Yield to maturity is calculated by solving for the discount rate that makes the present value of all future cash flows — coupon payments plus face value repaid at maturity — equal to the bond's current market price. Because this equation has no direct algebraic solution in most cases, it requires iterative numerical methods, a financial calculator, or software functions like Excel's YIELD function. For example, a 10-year bond with a $1,000 face value, 5% coupon rate, and current price of $950 has a YTM of approximately 5.65%. Most financial calculators compute YTM in seconds by entering the bond's current price, annual coupon, face value, and years to maturity.
What is the difference between yield to maturity and coupon rate?
The coupon rate is fixed at issuance and represents annual interest as a percentage of face value — a bond paying $50 per year on a $1,000 face value has a 5% coupon rate that never changes. Yield to maturity is market-driven and changes constantly as the bond's secondary market price fluctuates. A 5% coupon bond could simultaneously have a YTM of 3%, 5%, or 8% depending on whether it trades above, at, or below its face value. The two measures are equal only when the bond trades at exactly par, which is relatively uncommon in active markets.

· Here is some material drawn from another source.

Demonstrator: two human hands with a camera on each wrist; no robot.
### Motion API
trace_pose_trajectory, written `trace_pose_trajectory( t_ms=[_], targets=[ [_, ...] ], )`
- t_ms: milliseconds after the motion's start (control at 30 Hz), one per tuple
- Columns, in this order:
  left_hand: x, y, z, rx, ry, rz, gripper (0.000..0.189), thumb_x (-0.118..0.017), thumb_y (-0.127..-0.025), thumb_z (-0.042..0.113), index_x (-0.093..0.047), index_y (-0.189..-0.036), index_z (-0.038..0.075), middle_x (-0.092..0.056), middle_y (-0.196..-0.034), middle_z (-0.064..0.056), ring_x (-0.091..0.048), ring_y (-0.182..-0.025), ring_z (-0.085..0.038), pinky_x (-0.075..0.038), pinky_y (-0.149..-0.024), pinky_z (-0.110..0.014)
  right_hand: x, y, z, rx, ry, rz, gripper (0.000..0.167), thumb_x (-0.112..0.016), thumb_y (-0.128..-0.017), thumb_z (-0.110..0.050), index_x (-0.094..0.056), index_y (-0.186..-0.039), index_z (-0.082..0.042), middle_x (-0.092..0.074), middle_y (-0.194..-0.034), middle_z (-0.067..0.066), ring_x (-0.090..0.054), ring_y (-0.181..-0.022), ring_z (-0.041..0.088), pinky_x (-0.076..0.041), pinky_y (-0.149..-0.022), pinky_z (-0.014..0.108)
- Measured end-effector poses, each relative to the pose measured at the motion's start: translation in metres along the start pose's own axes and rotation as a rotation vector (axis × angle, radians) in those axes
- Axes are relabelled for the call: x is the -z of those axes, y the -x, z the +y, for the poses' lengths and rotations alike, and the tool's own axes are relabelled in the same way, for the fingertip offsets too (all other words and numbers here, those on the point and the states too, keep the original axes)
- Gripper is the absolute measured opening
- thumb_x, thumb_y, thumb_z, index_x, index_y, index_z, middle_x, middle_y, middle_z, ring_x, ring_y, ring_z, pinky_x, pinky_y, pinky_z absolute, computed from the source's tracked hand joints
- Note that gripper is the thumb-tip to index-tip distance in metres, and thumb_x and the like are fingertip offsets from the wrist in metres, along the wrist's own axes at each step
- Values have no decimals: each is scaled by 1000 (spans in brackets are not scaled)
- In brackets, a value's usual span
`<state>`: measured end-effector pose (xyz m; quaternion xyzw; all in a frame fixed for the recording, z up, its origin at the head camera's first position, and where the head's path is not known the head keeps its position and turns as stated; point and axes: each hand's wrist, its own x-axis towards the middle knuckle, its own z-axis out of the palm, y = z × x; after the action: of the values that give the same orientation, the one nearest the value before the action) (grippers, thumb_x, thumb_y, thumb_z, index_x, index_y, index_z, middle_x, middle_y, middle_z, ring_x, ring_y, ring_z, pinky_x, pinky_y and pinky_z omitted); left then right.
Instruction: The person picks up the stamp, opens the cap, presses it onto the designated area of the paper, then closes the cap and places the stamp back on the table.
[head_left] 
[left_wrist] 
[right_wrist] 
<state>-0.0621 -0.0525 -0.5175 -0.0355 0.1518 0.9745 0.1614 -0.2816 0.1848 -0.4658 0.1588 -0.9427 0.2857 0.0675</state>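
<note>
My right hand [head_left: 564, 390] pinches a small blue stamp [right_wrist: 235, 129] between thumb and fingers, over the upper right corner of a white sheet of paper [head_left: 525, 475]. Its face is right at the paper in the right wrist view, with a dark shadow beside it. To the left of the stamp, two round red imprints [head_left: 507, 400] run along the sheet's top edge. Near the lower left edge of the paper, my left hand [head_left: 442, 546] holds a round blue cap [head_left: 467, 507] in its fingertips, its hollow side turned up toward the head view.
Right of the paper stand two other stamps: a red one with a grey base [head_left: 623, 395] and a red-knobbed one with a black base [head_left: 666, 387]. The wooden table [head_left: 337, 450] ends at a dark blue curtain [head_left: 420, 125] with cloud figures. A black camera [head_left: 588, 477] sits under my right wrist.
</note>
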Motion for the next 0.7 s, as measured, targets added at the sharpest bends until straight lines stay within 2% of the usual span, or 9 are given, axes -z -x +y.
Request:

What is current yield vs yield to maturity?
Current yield is a simplified measure calculated by dividing annual coupon payments by the bond's current market price — a bond paying $60 annually and trading at $900 has a current yield of 6.67%. Yield to maturity is more comprehensive, also accounting for capital gain or loss at maturity and the time value of money. A bond bought at $900 with a $1,000 face value has a higher YTM than its current yield because the investor gains an additional $100 at maturity. For long-term investment decisions, YTM is the more accurate measure of total expected return.
What does a higher yield to maturity mean?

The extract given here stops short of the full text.